The modern view of catastrophes is that a cluster of factors come together, often 12 for an airline crash. The chain of causation view of the lawyer is from Scholasticism and the 13th Century.
This article provides a good review of what should go into medical error correction. I can say what they cannot. The unit of the hospital should be closed until the remedy has been found and incorporated.
Safety on the syllabus: Patient safety becoming part of medical education
Training in quality improvement is also being added. But some physician leaders say it's happening too slowly.
By Kevin B. O'Reilly, amednews staff. Posted April 19, 2010.
Robert O. Bonow, MD, chief of cardiology at Northwestern Memorial Hospital in Chicago, is pursuing a master's degree in quality and safety so he can be a better teacher and "transmit this to the next generation." [Photo by Tori Soper / www.torisoper.com]
Robert O. Bonow, MD, graduated from medical school in 1973. Caitlin Schaninger will graduate in June. Despite training in different generations, they see similar gaps in quality and safety education.
Much has changed in medical education in the nearly four decades that separate their medical school experiences.
What has remained largely unchanged is the lack of education most medical school graduates receive in the science and skills of quality improvement and patient safety -- how to deliver the right care to the right patient at the right time, and how to prevent a patient from being harmed.
Dr. Bonow is chief of the cardiology division at Northwestern Memorial Hospital in Chicago. He directs the Center for Cardiovascular Quality and Outcomes at Northwestern University's Feinberg School of Medicine and has served on several guideline and measure development bodies. Yet even with all his experience and expertise, Dr. Bonow felt compelled to pursue a master's degree in health care quality and patient safety.
* Boosting quality instruction
* Learning how errors happen
* See related content
"There's a knowledge gap that I think I personally have," he said. "I've been involved with a lot of quality initiatives, but have never had necessarily formal training in this stuff. I've learned it by osmosis for a decade and a half."
Northwestern University's program, launched in 2006, was believed to be the first of its kind. At least four other universities now offer similar master's degree programs aimed at addressing this training gap and helping to educate the faculty who will teach medical students and residents skills such as how to analyze errors and how to measure quality performance. Many medical schools and teaching hospitals are working to integrate quality and safety into their training, but critics say the pace of change is too slow and too inconsistent.
Schaninger is among medical students across the country looking outside the formal curriculum of medical school for quality and safety training.
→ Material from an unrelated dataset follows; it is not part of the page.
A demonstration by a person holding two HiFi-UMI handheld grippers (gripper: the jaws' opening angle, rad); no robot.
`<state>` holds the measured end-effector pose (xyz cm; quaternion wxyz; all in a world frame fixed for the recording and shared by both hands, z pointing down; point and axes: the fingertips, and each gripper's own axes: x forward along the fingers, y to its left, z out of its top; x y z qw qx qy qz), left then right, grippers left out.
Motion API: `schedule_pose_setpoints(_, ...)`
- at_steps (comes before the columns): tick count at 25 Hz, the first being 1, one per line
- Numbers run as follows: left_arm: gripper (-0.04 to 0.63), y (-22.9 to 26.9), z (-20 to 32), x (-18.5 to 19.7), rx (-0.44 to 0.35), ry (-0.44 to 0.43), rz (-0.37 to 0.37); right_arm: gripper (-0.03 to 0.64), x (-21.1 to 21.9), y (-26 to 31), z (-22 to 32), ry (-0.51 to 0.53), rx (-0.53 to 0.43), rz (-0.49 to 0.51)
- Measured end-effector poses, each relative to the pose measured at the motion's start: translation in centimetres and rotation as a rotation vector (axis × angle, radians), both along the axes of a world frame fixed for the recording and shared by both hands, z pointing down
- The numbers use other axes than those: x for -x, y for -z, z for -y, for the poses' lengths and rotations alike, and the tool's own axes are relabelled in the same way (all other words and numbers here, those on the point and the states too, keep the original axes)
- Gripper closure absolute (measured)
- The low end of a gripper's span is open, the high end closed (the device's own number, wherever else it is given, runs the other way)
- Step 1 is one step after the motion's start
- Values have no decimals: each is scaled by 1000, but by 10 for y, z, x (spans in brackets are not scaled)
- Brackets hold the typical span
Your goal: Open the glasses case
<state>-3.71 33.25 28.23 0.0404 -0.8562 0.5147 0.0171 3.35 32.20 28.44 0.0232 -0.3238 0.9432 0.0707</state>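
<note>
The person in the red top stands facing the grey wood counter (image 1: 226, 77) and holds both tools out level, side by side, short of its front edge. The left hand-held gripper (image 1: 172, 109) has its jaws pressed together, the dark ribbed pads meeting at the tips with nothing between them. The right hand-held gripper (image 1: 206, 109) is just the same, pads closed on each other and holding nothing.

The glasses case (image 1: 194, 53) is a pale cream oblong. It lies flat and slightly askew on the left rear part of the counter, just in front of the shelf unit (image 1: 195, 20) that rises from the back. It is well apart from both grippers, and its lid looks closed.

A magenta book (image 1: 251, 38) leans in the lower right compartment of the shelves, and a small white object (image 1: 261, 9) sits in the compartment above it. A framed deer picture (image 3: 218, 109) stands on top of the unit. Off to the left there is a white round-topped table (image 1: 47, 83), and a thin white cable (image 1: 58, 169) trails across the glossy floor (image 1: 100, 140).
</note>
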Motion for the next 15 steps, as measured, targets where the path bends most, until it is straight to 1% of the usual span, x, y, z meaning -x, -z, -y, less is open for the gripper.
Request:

As a student at the University of Chicago Pritzker School of Medicine she helped found a campus chapter of the Institute for Health Improvement's Open School for Health Professions.
The Open School offers free online quality and safety training to medical, nursing and other health professions students, and boasts chapters on 204 campuses in 41 U.S. states and 26 other countries.
Learning how errors happen
Medical educators often use a case-based approach on patient safety. Here is a sample lesson plan in which trainees are asked to do a root cause analysis of a real-life, fatal medication overdose given an infant. The chain of errors began when the resident writing the order was distracted by a phone call. Students are asked to answer these questions:
What happened? What were the gaps in quality of care? Did near misses, errors without harm and/or adverse events occur in the case? Hint: Make a chronological listing or flow diagram of events.
Why did it happen? What are the contributing factors? What are the active and latent factors?
What would prevent it from happening again? What are prevention strategies?
Trainees are then asked to describe how the following systemic factors may have contributed to the error:
Equipment: Design, availability and maintenance.
Environment: Staffing levels and skills, workload and shift patterns, administrative and managerial support, physical plant.
Teamwork: Verbal and written communication, supervision and assistance.
Staff: Knowledge and skills/training, competence, physical and mental health.
Institutional context: Economic and regulatory situation, availability and use of protocols, availability and accuracy of tests.
Organization/management: Financial resources and constraints, organizational structure, policy standards and goals, safety culture and priorities.
Patient: Complexity and seriousness of condition, language and communication, personality and social factors. Each group then presents its top three contributing factors, top three prevention strategies and its explanation of how the root cause analysis could improve safety in practice.